‘McDougal gave up all pretext of being
mystified. ‘So what? She’s a stenographer and we needed one
badly.’
‘
You should have put in your request to the
labor exchange like anyone else. I don’t think I have to remind you
that the exemption from civilian and military conscription the
Waterside Workers’ Federation members enjoy does not extend to the
union’s office employees.’ Little stood up to leave. ‘You will
dismiss the Brodie girl immediately, McDougal, and send her down to
the labor exchange.’
‘Oh, come on you blokes,’ McDougal’s tone
became conciliatory. ‘We really do need an extra stenographer here.
We’ve had so much work on the wharves and we’ve never had so many
members.’
‘We’re well aware of that,’ Little snapped as
he made for the door. ‘About twice as many as you need for the
tonnage you unload, according to our calculations. But it still
seems there’s always a chronic shortage of wharfies when there’s a
big horserace going on at the Doomben track, or it’s raining cats
and dogs on the docks.’
McDougal let the dig slide. ‘There must be
something that can be done to resolve this matter.’
‘
Yes there is. If that woman isn’t down at
the labor exchange within one hour, we’ll be charging her under the
Act. And I’ll personally go to the newspapers and give them all the
details of this chronic case of nepotism. I can imagine the field
day the
Courier Mail
will have. The public have had it up to the teeth with the
wharfies thinking they are a law unto themselves, you
know.’
*
There were few comforts at the Nackeroo
headquarters. It was just a cluster of huts and tents stuck out in
the bush on a large tract of land near Ingleburn. Joe slept on a
straw-filled mattress in a tent he shared with five other soldiers
and hundreds of flies. There were showers, but no hot water. Khaki
colored thunderboxes served as toilets. But it seemed there was no
shortage of volunteers willing to join the Nackeroos and put up
with a few hardships to do their bit for Australia. Men arrived
daily from every state and territory in the Commonwealth. When the
entire unit of around five hundred men were assembled, training
which was to last over two months began in earnest.
The recruits were instructed in the use of
weapons and equipment which many had never used before. Besides the
standard .303 service rifles and hand grenades, the Nackeroos were
instructed in the use of small, hand-held, Thompson machine guns
for guerrilla warfare, 12 gauge shotguns, .22 caliber rifles and
even fishing lines and hooks, to assist them to live off the
land.
Every second day they endured long route
marches and were often left out in the middle of nowhere to find
their own way back to camp in exercises designed to test their
sense of direction and map-reading skills. Those with practical
survival experience in remote areas were asked to share their
knowledge, and academics gave lectures on how the flora and fauna
in the Top End could be used to keep soldiers alive for long
periods of time should their supply lines be broken. The Nackeroos
were told that when they arrived in the Top End, Aborigines would
be attached to every patrol to act as guides and trackers.

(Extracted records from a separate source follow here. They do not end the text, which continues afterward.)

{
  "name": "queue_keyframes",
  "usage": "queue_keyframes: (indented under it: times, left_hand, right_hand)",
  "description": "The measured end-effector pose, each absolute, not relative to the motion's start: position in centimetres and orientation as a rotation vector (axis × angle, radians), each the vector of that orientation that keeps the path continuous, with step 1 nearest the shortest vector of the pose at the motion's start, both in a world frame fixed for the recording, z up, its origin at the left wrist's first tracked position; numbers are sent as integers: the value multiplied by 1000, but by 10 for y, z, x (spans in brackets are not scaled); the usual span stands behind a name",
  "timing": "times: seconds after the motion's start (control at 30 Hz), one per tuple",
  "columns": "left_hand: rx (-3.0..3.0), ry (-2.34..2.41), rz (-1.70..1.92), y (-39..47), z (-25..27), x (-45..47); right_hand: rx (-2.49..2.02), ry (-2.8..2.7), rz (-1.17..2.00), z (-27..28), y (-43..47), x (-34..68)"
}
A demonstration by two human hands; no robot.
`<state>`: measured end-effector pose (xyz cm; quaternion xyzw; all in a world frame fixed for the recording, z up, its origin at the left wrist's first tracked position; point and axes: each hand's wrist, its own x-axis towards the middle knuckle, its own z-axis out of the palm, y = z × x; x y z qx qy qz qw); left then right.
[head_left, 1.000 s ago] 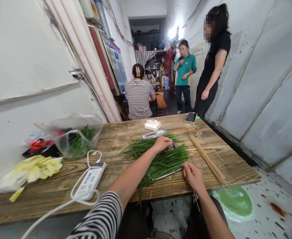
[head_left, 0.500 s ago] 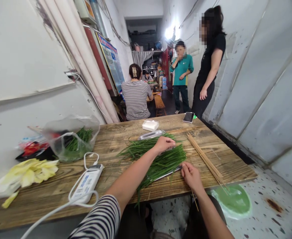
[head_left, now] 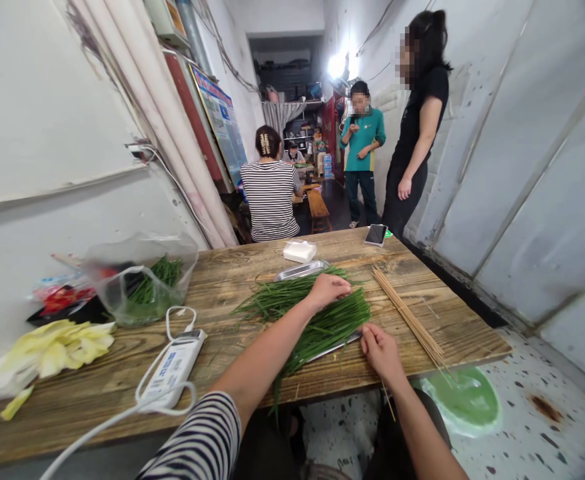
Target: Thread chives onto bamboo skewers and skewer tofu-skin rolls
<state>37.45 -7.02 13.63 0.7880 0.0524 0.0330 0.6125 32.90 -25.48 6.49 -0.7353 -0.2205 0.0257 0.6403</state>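
Note:
Long green chives [head_left: 332, 323] lie in a thick layer over a metal tray [head_left: 335, 348], their ends pointing right. Above them my left hand [head_left: 328, 291] is closed in a pinch at the upper part of the layer; what lies between its fingertips is too small to make out. My right hand [head_left: 381, 348] is closed by the tray's right end, near the chive tips. A thin bamboo skewer [head_left: 389, 403] sticks out below this hand, its other end hidden by the fingers. Behind the chives, a second metal tray [head_left: 300, 271] shows partly.
Bamboo skewers [head_left: 410, 317] lie bundled at right. A white box [head_left: 299, 251] and phone [head_left: 375, 235] sit at the back. On the left are a power strip [head_left: 175, 370], yellow leaves [head_left: 62, 347] and a plastic bag [head_left: 145, 287] of greens. Several people are beyond the table.
Both hands keep nearly the same place and grip. The view shifts slightly. Beyond the table, the person in the green top has lowered a hand from the face.

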Motion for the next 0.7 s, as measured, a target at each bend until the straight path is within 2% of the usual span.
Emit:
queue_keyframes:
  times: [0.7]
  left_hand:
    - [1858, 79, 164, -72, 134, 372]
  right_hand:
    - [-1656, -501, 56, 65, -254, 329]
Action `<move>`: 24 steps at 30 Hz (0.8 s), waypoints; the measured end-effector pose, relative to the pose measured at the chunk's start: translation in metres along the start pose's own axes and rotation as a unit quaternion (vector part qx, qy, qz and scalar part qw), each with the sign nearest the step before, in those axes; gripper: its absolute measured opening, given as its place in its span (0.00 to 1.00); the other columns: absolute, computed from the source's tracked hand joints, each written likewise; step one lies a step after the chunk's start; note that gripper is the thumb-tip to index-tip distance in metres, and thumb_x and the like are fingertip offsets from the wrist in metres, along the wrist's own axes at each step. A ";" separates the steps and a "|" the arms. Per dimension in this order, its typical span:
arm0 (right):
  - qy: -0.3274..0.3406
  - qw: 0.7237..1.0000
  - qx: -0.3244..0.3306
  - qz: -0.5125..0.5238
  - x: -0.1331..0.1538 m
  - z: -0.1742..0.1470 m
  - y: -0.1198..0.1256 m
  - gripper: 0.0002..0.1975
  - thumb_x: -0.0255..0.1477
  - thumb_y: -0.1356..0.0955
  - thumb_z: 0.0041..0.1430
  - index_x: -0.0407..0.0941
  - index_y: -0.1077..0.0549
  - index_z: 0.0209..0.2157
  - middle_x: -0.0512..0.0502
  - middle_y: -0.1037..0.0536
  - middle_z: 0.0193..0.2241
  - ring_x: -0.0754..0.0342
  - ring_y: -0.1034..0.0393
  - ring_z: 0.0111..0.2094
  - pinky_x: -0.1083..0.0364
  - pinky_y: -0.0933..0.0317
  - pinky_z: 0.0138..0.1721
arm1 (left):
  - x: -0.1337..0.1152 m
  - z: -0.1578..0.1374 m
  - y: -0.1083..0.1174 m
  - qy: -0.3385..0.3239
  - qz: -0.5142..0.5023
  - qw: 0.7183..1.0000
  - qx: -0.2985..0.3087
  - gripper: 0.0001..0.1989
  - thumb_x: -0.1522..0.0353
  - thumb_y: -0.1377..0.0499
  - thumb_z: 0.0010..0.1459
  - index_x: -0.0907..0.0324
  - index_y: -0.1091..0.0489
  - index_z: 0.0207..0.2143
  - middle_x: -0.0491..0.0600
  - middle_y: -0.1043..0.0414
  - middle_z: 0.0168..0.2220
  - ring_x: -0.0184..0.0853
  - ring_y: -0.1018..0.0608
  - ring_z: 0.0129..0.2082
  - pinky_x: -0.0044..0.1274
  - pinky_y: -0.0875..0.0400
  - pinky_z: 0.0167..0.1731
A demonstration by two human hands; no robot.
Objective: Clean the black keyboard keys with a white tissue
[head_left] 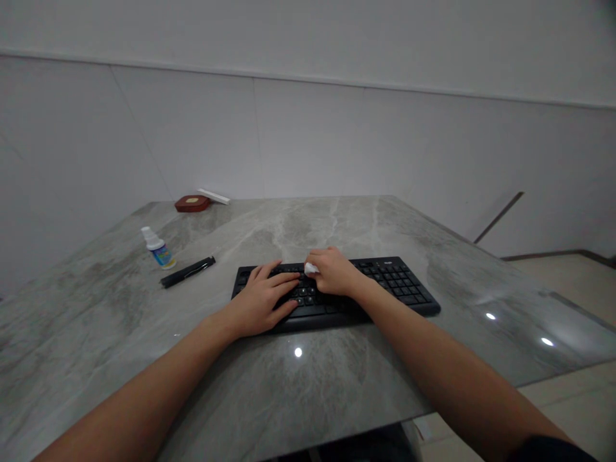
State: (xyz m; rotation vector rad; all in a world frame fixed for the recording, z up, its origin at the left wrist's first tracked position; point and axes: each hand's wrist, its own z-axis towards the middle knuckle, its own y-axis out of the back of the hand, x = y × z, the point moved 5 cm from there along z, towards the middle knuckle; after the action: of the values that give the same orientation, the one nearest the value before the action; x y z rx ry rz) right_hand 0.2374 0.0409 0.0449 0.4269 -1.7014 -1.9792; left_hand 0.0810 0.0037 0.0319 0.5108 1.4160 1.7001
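A black keyboard (404, 287) lies on the grey marbled table in front of me. My left hand (264, 298) rests on its left part, fingers spread over the keys. Near the keyboard's middle, my right hand (332, 272) is closed on a small white wad (310, 269), perhaps tissue or cloth, and presses close to the upper keys. Both hands hide some of the keys beneath them.
Left of the keyboard are a black pen-like object (187, 272) and a white spray bottle (158, 248) with a blue and yellow label. Farther back sit a reddish-brown case (192, 203) and a thin white bar (214, 196). The marbled table (308, 224) meets a wall behind.
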 end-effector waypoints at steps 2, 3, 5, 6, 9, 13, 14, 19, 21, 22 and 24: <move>-0.016 1.000 -0.010 0.003 -0.004 0.001 -0.001 0.07 0.26 0.34 0.58 0.41 0.25 0.36 0.41 0.23 0.38 0.50 0.31 0.39 0.53 0.46 0.40 | 0.000 0.000 0.000 0.001 0.003 1.000 0.002 0.21 0.61 0.46 0.64 0.56 0.34 0.57 0.52 0.34 0.59 0.54 0.44 0.64 0.51 0.47 0.58; -0.020 1.000 -0.015 0.009 -0.005 0.001 -0.002 0.07 0.25 0.35 0.58 0.41 0.25 0.37 0.42 0.24 0.38 0.50 0.31 0.39 0.53 0.45 0.41 | 0.000 0.000 0.000 0.002 0.005 1.000 0.003 0.21 0.61 0.46 0.64 0.57 0.34 0.57 0.52 0.34 0.59 0.54 0.44 0.63 0.51 0.47 0.58; -0.016 0.999 -0.018 0.028 -0.006 0.001 -0.002 0.07 0.25 0.35 0.59 0.41 0.25 0.37 0.42 0.24 0.38 0.51 0.31 0.39 0.54 0.44 0.41 | 0.000 0.001 0.000 0.002 0.008 1.000 0.006 0.21 0.61 0.46 0.64 0.57 0.34 0.57 0.52 0.34 0.59 0.55 0.44 0.63 0.51 0.47 0.58; -0.010 0.999 -0.013 0.039 -0.005 0.001 -0.003 0.07 0.25 0.34 0.58 0.41 0.25 0.37 0.42 0.24 0.38 0.51 0.30 0.39 0.55 0.43 0.41 | 0.000 0.000 0.000 0.002 0.008 1.000 0.004 0.21 0.61 0.46 0.64 0.56 0.33 0.57 0.52 0.34 0.59 0.55 0.44 0.63 0.51 0.47 0.58; 0.002 0.998 0.014 0.058 -0.004 0.000 -0.003 0.05 0.25 0.33 0.57 0.41 0.25 0.35 0.42 0.23 0.35 0.51 0.30 0.38 0.56 0.42 0.39 | 0.000 0.000 0.000 -0.001 0.004 1.000 0.000 0.20 0.61 0.47 0.65 0.55 0.34 0.57 0.53 0.34 0.59 0.54 0.44 0.63 0.51 0.47 0.58; -0.016 0.999 0.000 0.032 -0.006 0.000 0.000 0.06 0.25 0.34 0.57 0.41 0.25 0.36 0.41 0.23 0.36 0.50 0.30 0.38 0.55 0.42 0.40 | 0.000 0.000 -0.001 -0.002 0.002 1.000 0.002 0.21 0.61 0.47 0.65 0.56 0.34 0.58 0.53 0.34 0.59 0.54 0.43 0.63 0.51 0.47 0.58; -0.018 0.999 -0.009 0.031 -0.006 0.000 0.001 0.07 0.25 0.34 0.58 0.40 0.25 0.36 0.40 0.23 0.37 0.50 0.30 0.39 0.55 0.42 0.41 | 0.000 0.000 0.000 -0.002 0.000 1.000 0.001 0.21 0.61 0.47 0.64 0.56 0.34 0.58 0.53 0.34 0.59 0.54 0.43 0.63 0.51 0.47 0.58; 0.002 0.997 0.016 0.070 -0.007 -0.001 -0.002 0.06 0.24 0.33 0.57 0.41 0.25 0.35 0.42 0.23 0.36 0.51 0.30 0.38 0.56 0.42 0.40 | 0.001 0.000 -0.001 -0.005 -0.006 1.000 -0.007 0.21 0.61 0.47 0.64 0.55 0.34 0.58 0.53 0.34 0.59 0.54 0.44 0.64 0.51 0.47 0.58; -0.005 0.998 0.016 0.062 -0.009 -0.001 -0.001 0.06 0.25 0.33 0.57 0.41 0.25 0.35 0.42 0.23 0.35 0.51 0.30 0.38 0.56 0.41 0.40 | 0.001 0.000 -0.001 -0.004 -0.005 1.000 -0.006 0.21 0.61 0.47 0.64 0.55 0.34 0.57 0.52 0.34 0.59 0.54 0.44 0.64 0.51 0.47 0.58; -0.011 0.999 0.010 0.052 -0.010 -0.001 -0.001 0.06 0.25 0.33 0.57 0.41 0.25 0.36 0.41 0.23 0.36 0.50 0.30 0.38 0.55 0.42 0.40 | 0.001 0.000 -0.001 -0.003 -0.003 1.000 -0.004 0.21 0.61 0.47 0.65 0.55 0.34 0.58 0.52 0.34 0.59 0.54 0.44 0.64 0.51 0.47 0.58; -0.019 0.999 -0.003 0.036 -0.011 -0.001 0.001 0.07 0.26 0.34 0.58 0.41 0.25 0.36 0.40 0.23 0.37 0.50 0.29 0.38 0.55 0.42 0.41 | 0.001 0.000 -0.001 -0.002 0.001 1.000 0.000 0.21 0.61 0.47 0.65 0.55 0.34 0.58 0.52 0.34 0.59 0.54 0.44 0.64 0.51 0.47 0.58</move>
State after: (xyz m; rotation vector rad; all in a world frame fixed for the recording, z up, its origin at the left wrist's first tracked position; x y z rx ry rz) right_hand 0.2471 0.0460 0.0449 0.3220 -1.7094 -1.9523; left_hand 0.0806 0.0043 0.0307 0.5155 1.4127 1.6985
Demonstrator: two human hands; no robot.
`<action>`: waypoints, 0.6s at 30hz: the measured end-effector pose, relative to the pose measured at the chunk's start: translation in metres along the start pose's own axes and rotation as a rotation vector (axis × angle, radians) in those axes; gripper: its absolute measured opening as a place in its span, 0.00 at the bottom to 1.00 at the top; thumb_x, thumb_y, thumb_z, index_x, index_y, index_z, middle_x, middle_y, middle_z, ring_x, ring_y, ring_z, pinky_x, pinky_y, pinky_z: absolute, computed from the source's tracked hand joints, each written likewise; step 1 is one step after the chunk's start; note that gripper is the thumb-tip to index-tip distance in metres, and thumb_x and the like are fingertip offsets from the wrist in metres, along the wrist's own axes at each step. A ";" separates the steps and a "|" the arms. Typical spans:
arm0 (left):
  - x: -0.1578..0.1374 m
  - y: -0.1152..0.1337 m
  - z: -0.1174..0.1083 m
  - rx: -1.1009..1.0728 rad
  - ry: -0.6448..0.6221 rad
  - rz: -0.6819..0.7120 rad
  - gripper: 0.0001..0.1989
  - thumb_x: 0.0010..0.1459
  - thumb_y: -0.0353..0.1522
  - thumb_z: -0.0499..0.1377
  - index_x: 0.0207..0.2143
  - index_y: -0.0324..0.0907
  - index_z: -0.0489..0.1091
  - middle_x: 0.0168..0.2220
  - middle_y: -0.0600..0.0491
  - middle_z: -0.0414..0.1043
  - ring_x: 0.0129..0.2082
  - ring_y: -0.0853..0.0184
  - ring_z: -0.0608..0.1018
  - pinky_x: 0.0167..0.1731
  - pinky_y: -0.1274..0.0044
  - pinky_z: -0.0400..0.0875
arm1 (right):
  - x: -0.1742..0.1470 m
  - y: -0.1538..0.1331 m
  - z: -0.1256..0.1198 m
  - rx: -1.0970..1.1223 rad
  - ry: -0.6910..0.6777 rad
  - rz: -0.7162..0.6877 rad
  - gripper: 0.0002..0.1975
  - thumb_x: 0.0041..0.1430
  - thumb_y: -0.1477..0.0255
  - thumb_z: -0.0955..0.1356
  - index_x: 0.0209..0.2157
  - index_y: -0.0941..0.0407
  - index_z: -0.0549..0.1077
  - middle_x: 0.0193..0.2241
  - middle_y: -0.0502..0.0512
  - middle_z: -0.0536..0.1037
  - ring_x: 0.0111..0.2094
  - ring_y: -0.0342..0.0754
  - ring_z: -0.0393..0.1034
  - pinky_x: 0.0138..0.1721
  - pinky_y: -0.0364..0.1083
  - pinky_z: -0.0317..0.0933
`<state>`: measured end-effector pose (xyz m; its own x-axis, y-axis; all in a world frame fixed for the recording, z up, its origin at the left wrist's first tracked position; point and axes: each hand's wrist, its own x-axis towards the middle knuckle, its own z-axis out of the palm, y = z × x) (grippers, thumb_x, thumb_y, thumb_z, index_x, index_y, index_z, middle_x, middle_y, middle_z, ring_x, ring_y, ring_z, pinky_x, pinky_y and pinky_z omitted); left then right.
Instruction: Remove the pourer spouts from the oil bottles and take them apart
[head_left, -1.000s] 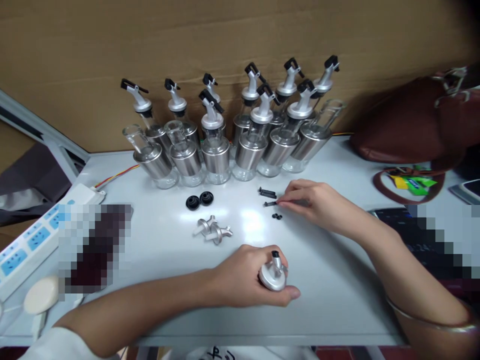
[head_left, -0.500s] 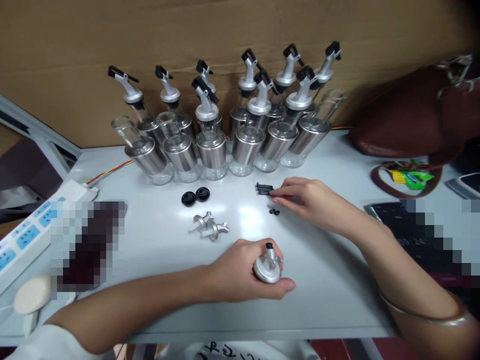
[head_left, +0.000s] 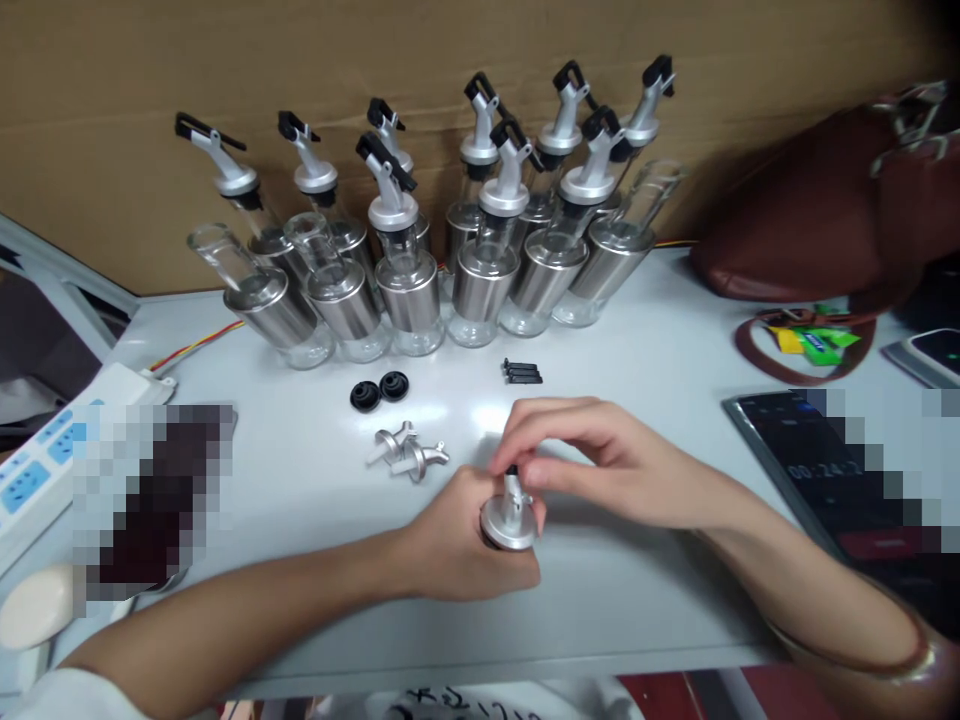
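My left hand (head_left: 463, 545) is closed around a silver pourer spout (head_left: 510, 522), its round collar and black-tipped nozzle showing above the fist. Thumb and fingers of my right hand (head_left: 592, 460) come together at the nozzle's black tip, touching it from above; whether a small part sits between them is hidden. Beyond the hands lie two silver pourer spouts (head_left: 420, 458) on their sides and two round black stoppers (head_left: 379, 390). A small group of thin black levers (head_left: 523, 373) rests just behind my right hand.
Glass bottles with steel bands (head_left: 409, 300) line the back, most topped with pourers. A power strip (head_left: 60, 440) and a dark phone (head_left: 154, 500) are at left. At right are a brown bag (head_left: 795, 220) and a phone with a timer (head_left: 817, 470).
My right hand has left the black levers and come toward me, onto the tip of the pourer spout in my left hand. The tiny black caps are now out of sight.
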<state>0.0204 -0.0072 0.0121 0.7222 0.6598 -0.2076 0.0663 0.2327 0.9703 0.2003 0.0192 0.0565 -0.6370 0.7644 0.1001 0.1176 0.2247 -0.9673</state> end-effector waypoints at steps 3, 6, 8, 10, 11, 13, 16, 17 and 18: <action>0.000 0.000 0.000 -0.016 -0.049 0.034 0.08 0.37 0.25 0.56 0.21 0.41 0.59 0.18 0.62 0.54 0.17 0.77 0.57 0.16 0.82 0.51 | 0.001 0.004 0.007 0.059 -0.047 0.017 0.09 0.65 0.70 0.65 0.36 0.58 0.77 0.33 0.53 0.76 0.30 0.41 0.70 0.31 0.42 0.64; -0.001 0.003 0.000 -0.035 -0.055 0.020 0.07 0.40 0.27 0.58 0.23 0.42 0.61 0.17 0.62 0.56 0.16 0.76 0.58 0.16 0.82 0.52 | 0.003 0.008 0.006 0.079 -0.072 0.018 0.11 0.66 0.68 0.64 0.36 0.59 0.77 0.32 0.53 0.75 0.33 0.42 0.70 0.36 0.43 0.63; -0.002 0.005 0.001 -0.014 -0.061 0.040 0.07 0.42 0.29 0.59 0.23 0.42 0.61 0.17 0.62 0.56 0.16 0.76 0.59 0.17 0.82 0.54 | 0.004 0.010 0.006 0.114 -0.084 0.046 0.13 0.66 0.66 0.64 0.35 0.59 0.77 0.31 0.52 0.73 0.32 0.42 0.69 0.35 0.42 0.63; -0.001 0.007 0.001 0.000 -0.063 0.061 0.09 0.44 0.31 0.61 0.24 0.41 0.61 0.17 0.62 0.56 0.17 0.77 0.60 0.18 0.82 0.55 | 0.004 0.011 0.006 0.134 -0.070 0.075 0.14 0.65 0.65 0.65 0.32 0.59 0.75 0.29 0.50 0.71 0.31 0.41 0.67 0.33 0.41 0.62; -0.001 0.008 0.000 -0.003 -0.060 0.062 0.10 0.45 0.32 0.62 0.24 0.41 0.62 0.17 0.62 0.56 0.18 0.77 0.59 0.19 0.82 0.55 | 0.004 0.012 0.006 0.133 -0.057 0.089 0.15 0.65 0.64 0.65 0.31 0.59 0.74 0.28 0.50 0.71 0.30 0.41 0.67 0.33 0.41 0.61; -0.001 0.010 0.000 -0.032 -0.059 0.036 0.11 0.45 0.33 0.63 0.24 0.41 0.61 0.18 0.62 0.56 0.18 0.76 0.59 0.19 0.82 0.54 | 0.004 0.013 0.007 0.099 -0.027 0.099 0.15 0.65 0.63 0.65 0.29 0.59 0.72 0.28 0.50 0.70 0.30 0.41 0.66 0.32 0.41 0.60; 0.000 0.010 -0.002 -0.094 -0.064 -0.023 0.12 0.45 0.34 0.64 0.25 0.41 0.61 0.18 0.62 0.56 0.19 0.76 0.58 0.19 0.81 0.53 | 0.004 0.014 0.010 -0.006 0.019 0.062 0.16 0.67 0.63 0.63 0.27 0.57 0.69 0.27 0.49 0.70 0.29 0.41 0.65 0.31 0.41 0.59; 0.000 0.010 -0.002 -0.106 -0.062 -0.033 0.13 0.45 0.34 0.65 0.26 0.41 0.62 0.19 0.62 0.57 0.19 0.76 0.59 0.19 0.81 0.53 | 0.004 0.015 0.011 -0.044 0.037 0.042 0.16 0.67 0.64 0.62 0.27 0.57 0.68 0.27 0.49 0.69 0.28 0.41 0.64 0.31 0.41 0.59; 0.000 0.010 -0.003 -0.113 -0.056 -0.037 0.13 0.45 0.35 0.65 0.27 0.41 0.63 0.19 0.62 0.58 0.19 0.76 0.59 0.20 0.81 0.53 | 0.004 0.015 0.012 -0.078 0.059 0.025 0.16 0.68 0.64 0.62 0.27 0.57 0.68 0.27 0.49 0.69 0.28 0.41 0.64 0.31 0.41 0.59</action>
<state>0.0195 -0.0029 0.0210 0.7581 0.6092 -0.2328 0.0180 0.3373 0.9412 0.1908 0.0182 0.0396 -0.5875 0.8040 0.0918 0.1932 0.2495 -0.9489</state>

Every man was given some training in radio
communications and many, including Joe, who showed special aptitude
as signalers, were sent on an intensive course at the Marconi
School of Wireless in Sydney to fine tune their potential as radio
operators. Particular attention was paid to Morse code wireless
telegraphy, as coded signals could be sent over much greater
distances than radio voice telephony.
The ability to ride and handle horses
expertly was not deemed to be absolutely critical. But when it was
discovered that many of the volunteers didn’t know one end of a
horse from another, everyone had to acquire at least the basic
rudiments of horsemanship. The farrier in charge of horsemanship
training said that by the time they left Ingleburn, even the likes
of Joe Brodie and Weasel Watkins would be able to saddle and ride a
horse.
CHAPTER
THIRTEEN
During the weeks after the Battle of the
Coral Sea, the American and Australian chiefs of staff tried to
guess the next move of the Emperor’s war machine. After the enemy’s
stunning success at Pearl
Harbor, in Southeast Asia and in the Pacific, the Allies
knew he would not be deterred by a temporary setback at Coral Sea.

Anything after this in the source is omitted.